Exact reproductions of all the entries, please, and no pictures.
*** Block opens ***
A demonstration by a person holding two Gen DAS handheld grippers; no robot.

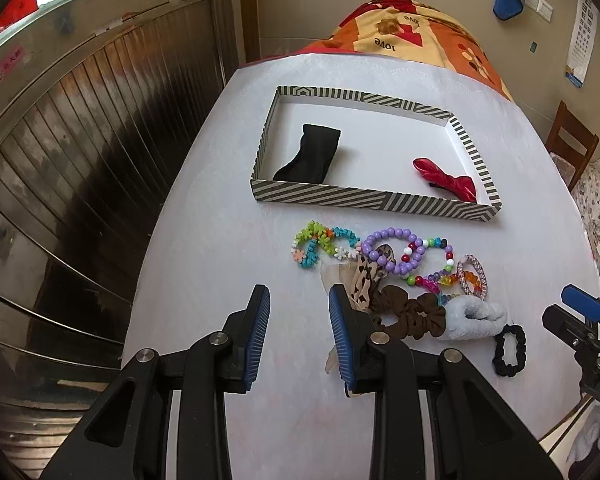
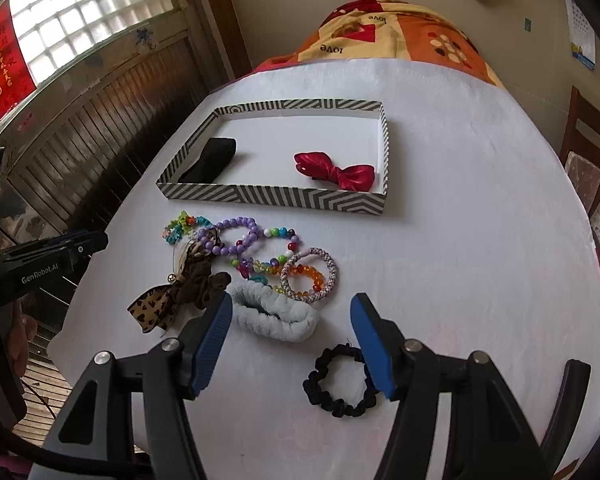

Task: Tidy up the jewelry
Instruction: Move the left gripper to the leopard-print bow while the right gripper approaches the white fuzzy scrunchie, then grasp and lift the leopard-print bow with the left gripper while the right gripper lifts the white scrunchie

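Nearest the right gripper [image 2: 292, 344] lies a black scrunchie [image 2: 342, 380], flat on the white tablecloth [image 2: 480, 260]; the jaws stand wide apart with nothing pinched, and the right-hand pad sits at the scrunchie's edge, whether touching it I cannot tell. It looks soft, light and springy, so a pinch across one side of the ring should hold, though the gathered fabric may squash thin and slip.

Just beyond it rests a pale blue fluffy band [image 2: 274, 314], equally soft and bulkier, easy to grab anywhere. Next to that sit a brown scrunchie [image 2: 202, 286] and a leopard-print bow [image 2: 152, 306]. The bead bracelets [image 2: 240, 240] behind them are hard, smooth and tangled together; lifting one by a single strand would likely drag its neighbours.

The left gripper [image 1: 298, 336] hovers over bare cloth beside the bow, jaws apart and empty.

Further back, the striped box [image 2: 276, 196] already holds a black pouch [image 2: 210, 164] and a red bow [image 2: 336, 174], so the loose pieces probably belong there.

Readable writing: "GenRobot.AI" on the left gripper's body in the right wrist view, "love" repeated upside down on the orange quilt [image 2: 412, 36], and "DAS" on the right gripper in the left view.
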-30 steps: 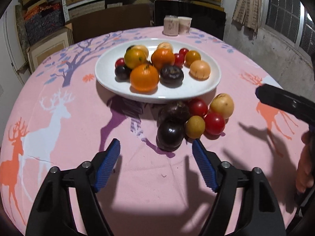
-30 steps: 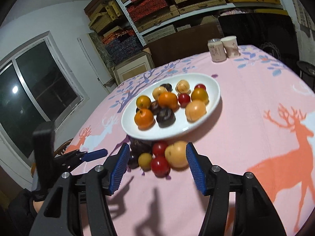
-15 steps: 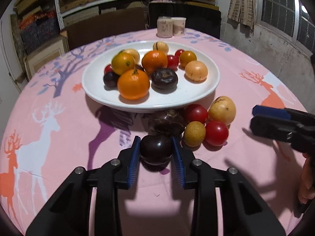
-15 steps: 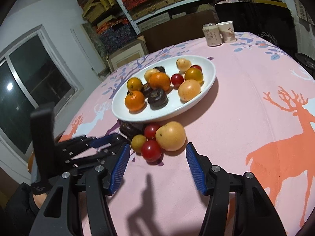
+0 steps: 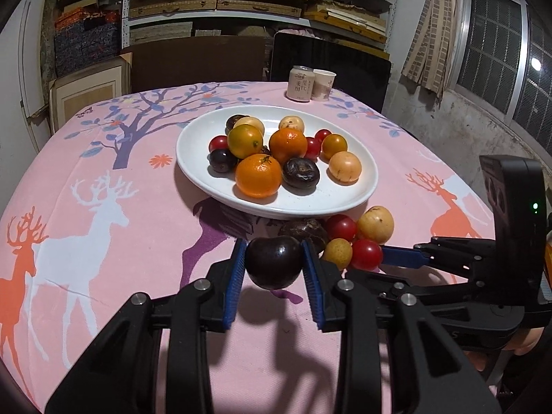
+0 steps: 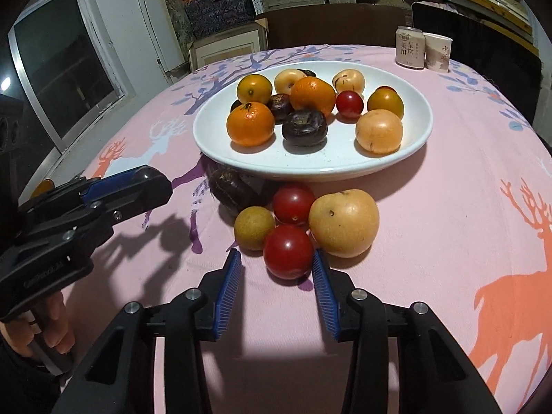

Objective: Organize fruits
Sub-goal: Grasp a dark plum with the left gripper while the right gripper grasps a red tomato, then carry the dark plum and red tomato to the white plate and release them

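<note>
Holding a dark plum [image 5: 272, 261] tight in the left gripper [image 5: 273, 269], lower centre, just above the tabletop [image 5: 103, 241]. Closing the right gripper [image 6: 276, 272] around a red tomato [image 6: 288, 251], pads not yet pressing. Next, probably carrying both onto the white plate [image 5: 193, 158].

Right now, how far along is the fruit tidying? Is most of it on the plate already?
Mostly done: about a dozen fruits sit on the white plate. In hand: the left gripper clamps a dark plum, and the right gripper's jaws have been closing around a red tomato, pads not yet pressing. Left: four more fruits on the tablecloth.
</note>
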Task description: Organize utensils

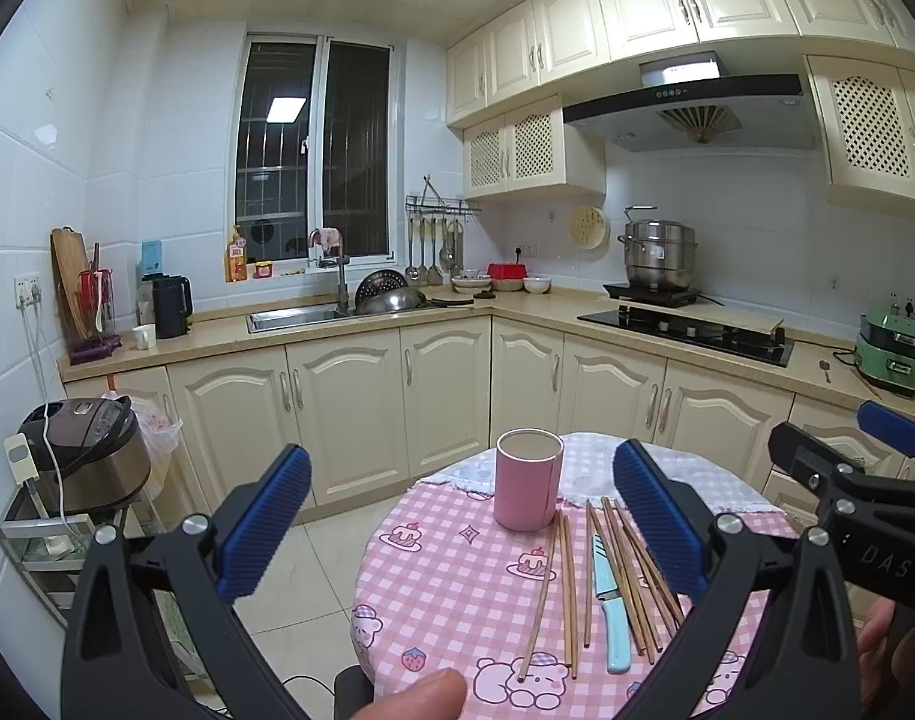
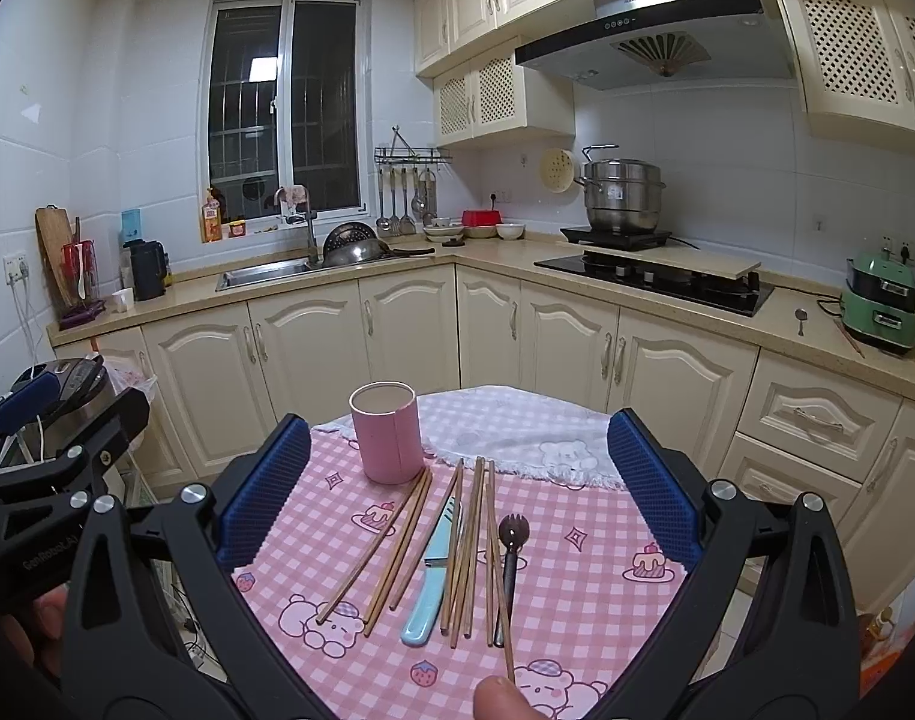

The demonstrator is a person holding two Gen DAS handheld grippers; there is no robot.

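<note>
A pink cylindrical holder (image 1: 528, 479) (image 2: 387, 441) stands upright and looks empty on the round table with a pink checked cloth (image 1: 457, 588) (image 2: 577, 606). In front of it lie several wooden chopsticks (image 1: 628, 582) (image 2: 466, 546), a light-blue-handled knife (image 1: 610, 606) (image 2: 436, 570) and a dark spork (image 2: 510, 564). My left gripper (image 1: 457, 516) is open and empty, above the table's near left edge. My right gripper (image 2: 457, 480) is open and empty, above the utensils. It also shows at the right of the left wrist view (image 1: 847, 468).
An L-shaped kitchen counter (image 1: 361, 330) runs behind, with a sink (image 1: 295, 317), a black kettle (image 1: 170, 306), a hob (image 1: 691, 330) and a steel pot (image 1: 658, 255). A rice cooker (image 1: 88, 450) stands on a rack left of the table.
</note>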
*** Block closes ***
■ **Response to this exercise**
A demonstration by a person holding two Gen DAS handheld grippers; no robot.


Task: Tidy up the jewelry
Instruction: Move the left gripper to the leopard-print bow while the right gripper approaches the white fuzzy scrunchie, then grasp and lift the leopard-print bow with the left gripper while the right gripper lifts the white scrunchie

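Nearest the right gripper [image 2: 292, 344] lies a black scrunchie [image 2: 342, 380], flat on the white tablecloth [image 2: 480, 260]; the jaws stand wide apart with nothing pinched, and the right-hand pad sits at the scrunchie's edge, whether touching it I cannot tell. It looks soft, light and springy, so a pinch across one side of the ring should hold, though the gathered fabric may squash thin and slip.

Just beyond it rests a pale blue fluffy band [image 2: 274, 314], equally soft and bulkier, easy to grab anywhere. Next to that sit a brown scrunchie [image 2: 202, 286] and a leopard-print bow [image 2: 152, 306]. The bead bracelets [image 2: 240, 240] behind them are hard, smooth and tangled together; lifting one by a single strand would likely drag its neighbours.

The left gripper [image 1: 298, 336] hovers over bare cloth beside the bow, jaws apart and empty.

Further back, the striped box [image 2: 276, 196] already holds a black pouch [image 2: 210, 164] and a red bow [image 2: 336, 174], so the loose pieces probably belong there.

Readable writing: "GenRobot.AI" on the left gripper's body in the right wrist view, "love" repeated upside down on the orange quilt [image 2: 412, 36], and "DAS" on the right gripper in the left view.
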-30 steps: 
-30 steps: 
-15 steps: 
-15 steps: 
+0 steps: 
+0 steps: 

Objective: Organize fruits
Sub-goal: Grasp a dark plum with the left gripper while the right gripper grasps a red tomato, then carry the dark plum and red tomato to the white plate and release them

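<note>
Holding a dark plum [image 5: 272, 261] tight in the left gripper [image 5: 273, 269], lower centre, just above the tabletop [image 5: 103, 241]. Closing the right gripper [image 6: 276, 272] around a red tomato [image 6: 288, 251], pads not yet pressing. Next, probably carrying both onto the white plate [image 5: 193, 158].

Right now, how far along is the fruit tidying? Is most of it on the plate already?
Mostly done: about a dozen fruits sit on the white plate. In hand: the left gripper clamps a dark plum, and the right gripper's jaws have been closing around a red tomato, pads not yet pressing. Left: four more fruits on the tablecloth.
</note>
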Task description: Organize utensils


The demonstrator is a person holding two Gen DAS handheld grippers; there is no robot.

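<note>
A pink cylindrical holder (image 1: 528, 479) (image 2: 387, 441) stands upright and looks empty on the round table with a pink checked cloth (image 1: 457, 588) (image 2: 577, 606). In front of it lie several wooden chopsticks (image 1: 628, 582) (image 2: 466, 546), a light-blue-handled knife (image 1: 610, 606) (image 2: 436, 570) and a dark spork (image 2: 510, 564). My left gripper (image 1: 457, 516) is open and empty, above the table's near left edge. My right gripper (image 2: 457, 480) is open and empty, above the utensils. It also shows at the right of the left wrist view (image 1: 847, 468).
An L-shaped kitchen counter (image 1: 361, 330) runs behind, with a sink (image 1: 295, 317), a black kettle (image 1: 170, 306), a hob (image 1: 691, 330) and a steel pot (image 1: 658, 255). A rice cooker (image 1: 88, 450) stands on a rack left of the table.
</note>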

The exercise has been answered, and the work is done.